TO DO —
From the records below, copy out each line that has the word "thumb".

RECORDS FOR THE EXERCISE —
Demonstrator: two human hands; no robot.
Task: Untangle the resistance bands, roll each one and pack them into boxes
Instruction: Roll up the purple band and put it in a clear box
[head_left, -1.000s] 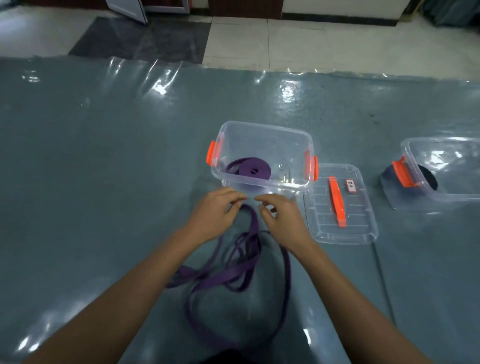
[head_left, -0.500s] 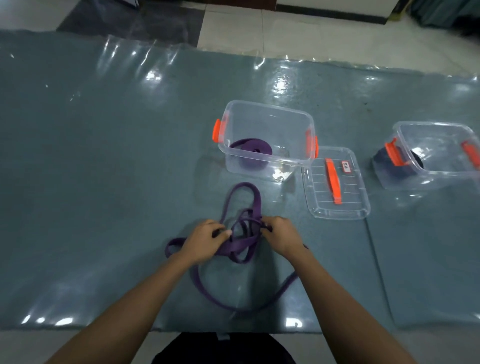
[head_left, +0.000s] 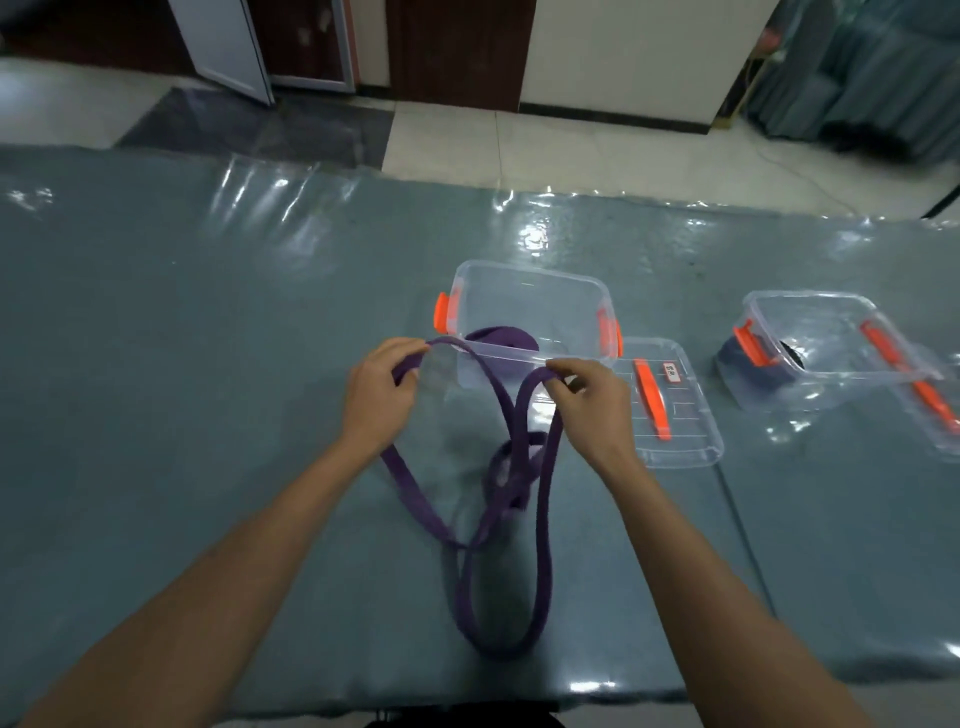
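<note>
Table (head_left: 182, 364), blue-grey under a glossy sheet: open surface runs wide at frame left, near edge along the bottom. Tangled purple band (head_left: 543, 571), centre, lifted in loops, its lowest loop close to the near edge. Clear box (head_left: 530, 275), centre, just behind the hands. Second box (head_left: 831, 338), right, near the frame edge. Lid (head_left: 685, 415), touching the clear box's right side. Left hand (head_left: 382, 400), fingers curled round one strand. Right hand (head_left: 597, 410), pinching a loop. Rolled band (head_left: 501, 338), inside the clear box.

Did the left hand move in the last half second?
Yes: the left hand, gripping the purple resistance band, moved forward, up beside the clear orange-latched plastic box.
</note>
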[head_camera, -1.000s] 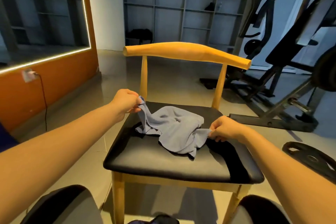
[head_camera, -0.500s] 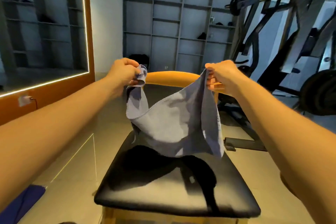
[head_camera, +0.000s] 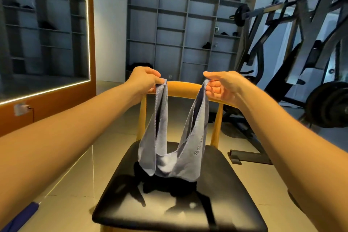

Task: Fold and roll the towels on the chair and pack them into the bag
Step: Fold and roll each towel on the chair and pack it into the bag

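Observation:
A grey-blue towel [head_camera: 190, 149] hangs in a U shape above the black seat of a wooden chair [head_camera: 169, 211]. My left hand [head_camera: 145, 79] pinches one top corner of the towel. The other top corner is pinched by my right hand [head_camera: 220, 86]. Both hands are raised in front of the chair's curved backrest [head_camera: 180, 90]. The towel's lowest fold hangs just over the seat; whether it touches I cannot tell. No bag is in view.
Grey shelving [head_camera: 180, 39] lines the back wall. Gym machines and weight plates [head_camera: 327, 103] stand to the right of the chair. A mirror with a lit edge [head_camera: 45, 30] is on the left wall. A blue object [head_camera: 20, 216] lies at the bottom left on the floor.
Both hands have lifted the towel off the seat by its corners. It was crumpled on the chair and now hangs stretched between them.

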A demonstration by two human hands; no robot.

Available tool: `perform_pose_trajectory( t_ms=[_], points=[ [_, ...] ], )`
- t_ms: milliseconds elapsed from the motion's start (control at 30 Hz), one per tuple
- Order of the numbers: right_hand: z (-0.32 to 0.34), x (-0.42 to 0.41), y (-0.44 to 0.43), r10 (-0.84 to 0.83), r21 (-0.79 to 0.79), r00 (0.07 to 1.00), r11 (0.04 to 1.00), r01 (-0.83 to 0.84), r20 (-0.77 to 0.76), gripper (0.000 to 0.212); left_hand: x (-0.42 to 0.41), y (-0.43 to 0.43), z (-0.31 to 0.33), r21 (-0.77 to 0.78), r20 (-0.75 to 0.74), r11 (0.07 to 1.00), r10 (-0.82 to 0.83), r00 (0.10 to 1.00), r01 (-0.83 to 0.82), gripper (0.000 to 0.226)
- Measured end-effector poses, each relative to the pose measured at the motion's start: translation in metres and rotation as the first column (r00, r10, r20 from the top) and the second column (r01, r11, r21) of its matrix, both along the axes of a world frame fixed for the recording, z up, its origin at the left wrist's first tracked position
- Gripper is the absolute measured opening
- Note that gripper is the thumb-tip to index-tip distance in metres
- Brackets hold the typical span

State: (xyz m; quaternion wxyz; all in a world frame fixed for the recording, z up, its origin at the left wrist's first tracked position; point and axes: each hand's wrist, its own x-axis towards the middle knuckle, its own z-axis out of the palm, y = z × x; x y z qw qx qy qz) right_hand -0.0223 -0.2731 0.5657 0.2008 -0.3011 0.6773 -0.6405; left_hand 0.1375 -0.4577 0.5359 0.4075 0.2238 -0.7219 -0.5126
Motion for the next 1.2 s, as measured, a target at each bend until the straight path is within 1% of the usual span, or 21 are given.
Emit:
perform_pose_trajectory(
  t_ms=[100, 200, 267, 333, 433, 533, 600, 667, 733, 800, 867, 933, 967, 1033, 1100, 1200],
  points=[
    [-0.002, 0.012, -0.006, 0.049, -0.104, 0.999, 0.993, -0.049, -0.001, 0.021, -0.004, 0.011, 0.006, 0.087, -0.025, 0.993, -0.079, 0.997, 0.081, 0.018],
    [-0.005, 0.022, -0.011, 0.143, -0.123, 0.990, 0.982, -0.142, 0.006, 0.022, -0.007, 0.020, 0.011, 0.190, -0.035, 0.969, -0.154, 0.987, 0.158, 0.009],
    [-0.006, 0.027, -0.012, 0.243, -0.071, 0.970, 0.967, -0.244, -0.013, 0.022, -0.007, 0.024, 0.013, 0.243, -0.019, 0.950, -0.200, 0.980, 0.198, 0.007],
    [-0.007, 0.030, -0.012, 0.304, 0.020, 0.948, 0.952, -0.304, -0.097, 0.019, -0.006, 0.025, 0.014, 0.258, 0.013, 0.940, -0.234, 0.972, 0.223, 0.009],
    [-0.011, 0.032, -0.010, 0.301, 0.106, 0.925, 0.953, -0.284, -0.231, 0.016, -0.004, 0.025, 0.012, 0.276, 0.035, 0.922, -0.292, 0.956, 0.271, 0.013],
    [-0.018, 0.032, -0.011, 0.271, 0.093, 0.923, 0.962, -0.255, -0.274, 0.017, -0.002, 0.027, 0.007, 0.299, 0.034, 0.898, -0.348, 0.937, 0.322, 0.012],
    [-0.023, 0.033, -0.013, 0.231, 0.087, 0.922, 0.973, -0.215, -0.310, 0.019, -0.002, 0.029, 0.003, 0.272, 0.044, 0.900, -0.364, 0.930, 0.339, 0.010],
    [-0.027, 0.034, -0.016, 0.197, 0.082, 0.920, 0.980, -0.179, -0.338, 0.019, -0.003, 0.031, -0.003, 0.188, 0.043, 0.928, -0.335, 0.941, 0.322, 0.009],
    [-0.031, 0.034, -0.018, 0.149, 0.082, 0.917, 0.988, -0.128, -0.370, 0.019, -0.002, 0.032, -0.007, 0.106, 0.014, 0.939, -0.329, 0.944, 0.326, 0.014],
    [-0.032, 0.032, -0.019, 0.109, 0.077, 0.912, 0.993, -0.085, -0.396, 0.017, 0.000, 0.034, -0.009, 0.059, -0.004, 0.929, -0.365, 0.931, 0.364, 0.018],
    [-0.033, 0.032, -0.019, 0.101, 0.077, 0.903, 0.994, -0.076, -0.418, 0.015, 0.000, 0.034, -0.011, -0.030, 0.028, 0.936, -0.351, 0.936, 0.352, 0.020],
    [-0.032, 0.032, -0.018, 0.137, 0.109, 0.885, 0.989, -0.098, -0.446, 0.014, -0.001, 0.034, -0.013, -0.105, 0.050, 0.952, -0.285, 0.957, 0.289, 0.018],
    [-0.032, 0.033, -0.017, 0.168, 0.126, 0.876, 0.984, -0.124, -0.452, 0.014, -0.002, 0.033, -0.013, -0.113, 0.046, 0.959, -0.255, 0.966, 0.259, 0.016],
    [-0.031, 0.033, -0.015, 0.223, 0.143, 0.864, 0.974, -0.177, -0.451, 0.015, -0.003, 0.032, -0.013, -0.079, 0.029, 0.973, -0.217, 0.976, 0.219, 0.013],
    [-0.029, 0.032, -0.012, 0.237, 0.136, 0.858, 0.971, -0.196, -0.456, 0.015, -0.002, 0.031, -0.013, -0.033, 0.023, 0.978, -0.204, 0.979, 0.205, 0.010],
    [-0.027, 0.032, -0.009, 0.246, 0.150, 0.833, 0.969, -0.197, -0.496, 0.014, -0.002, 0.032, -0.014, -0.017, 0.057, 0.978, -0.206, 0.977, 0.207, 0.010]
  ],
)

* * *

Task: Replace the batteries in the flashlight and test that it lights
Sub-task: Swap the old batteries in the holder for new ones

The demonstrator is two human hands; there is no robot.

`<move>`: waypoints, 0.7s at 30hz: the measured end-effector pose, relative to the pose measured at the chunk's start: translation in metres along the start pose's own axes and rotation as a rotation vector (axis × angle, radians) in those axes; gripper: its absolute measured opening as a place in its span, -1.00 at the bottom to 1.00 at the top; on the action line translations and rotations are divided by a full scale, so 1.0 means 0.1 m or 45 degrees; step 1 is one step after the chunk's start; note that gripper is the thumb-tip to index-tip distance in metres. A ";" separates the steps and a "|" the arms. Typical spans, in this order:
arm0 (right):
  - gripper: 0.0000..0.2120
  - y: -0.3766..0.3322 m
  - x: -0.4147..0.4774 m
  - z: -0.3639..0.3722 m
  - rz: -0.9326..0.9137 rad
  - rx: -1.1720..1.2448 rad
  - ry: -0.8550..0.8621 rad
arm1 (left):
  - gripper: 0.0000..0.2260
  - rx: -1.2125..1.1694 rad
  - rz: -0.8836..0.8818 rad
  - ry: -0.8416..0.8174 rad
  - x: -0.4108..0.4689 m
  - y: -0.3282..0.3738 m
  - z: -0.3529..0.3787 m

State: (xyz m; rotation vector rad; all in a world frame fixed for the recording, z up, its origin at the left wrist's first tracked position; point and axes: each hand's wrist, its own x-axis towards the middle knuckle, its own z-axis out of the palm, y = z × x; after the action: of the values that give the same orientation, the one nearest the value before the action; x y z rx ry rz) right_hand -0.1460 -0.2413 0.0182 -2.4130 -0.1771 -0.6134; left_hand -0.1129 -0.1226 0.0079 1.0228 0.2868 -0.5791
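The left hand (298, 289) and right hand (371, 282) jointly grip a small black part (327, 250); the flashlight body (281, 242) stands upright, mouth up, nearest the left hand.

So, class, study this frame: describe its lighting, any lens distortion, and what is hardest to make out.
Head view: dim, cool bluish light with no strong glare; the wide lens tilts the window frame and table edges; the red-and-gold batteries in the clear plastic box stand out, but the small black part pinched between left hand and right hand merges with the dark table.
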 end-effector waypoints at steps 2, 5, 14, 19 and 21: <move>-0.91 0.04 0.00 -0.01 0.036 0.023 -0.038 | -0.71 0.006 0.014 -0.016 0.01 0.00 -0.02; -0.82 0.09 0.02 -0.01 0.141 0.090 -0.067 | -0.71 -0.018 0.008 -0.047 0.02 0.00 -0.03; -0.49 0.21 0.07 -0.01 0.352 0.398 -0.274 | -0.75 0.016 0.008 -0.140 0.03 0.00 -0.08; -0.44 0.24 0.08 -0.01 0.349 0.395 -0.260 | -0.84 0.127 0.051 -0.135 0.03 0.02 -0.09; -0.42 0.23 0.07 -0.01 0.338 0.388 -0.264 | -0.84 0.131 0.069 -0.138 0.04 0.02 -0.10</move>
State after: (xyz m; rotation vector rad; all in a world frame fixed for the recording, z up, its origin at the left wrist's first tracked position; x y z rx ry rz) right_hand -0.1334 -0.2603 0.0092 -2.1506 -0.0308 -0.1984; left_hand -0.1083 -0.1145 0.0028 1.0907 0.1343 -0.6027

REPLY —
- Note that gripper is the thumb-tip to index-tip distance in metres
`<move>`: waypoints, 0.7s at 30hz: the measured end-effector pose, relative to the pose measured at the chunk's start: translation in metres along the start pose's own axes and rotation as a rotation vector (axis × angle, radians) in those axes; gripper: its absolute measured opening as a place in its span, -1.00 at the bottom to 1.00 at the top; on the action line translations and rotations are divided by a full scale, so 1.0 means 0.1 m or 45 degrees; step 1 is one step after the chunk's start; note that gripper is the thumb-tip to index-tip distance in metres. A ";" separates the steps and a "|" the arms. Typical spans, in this order:

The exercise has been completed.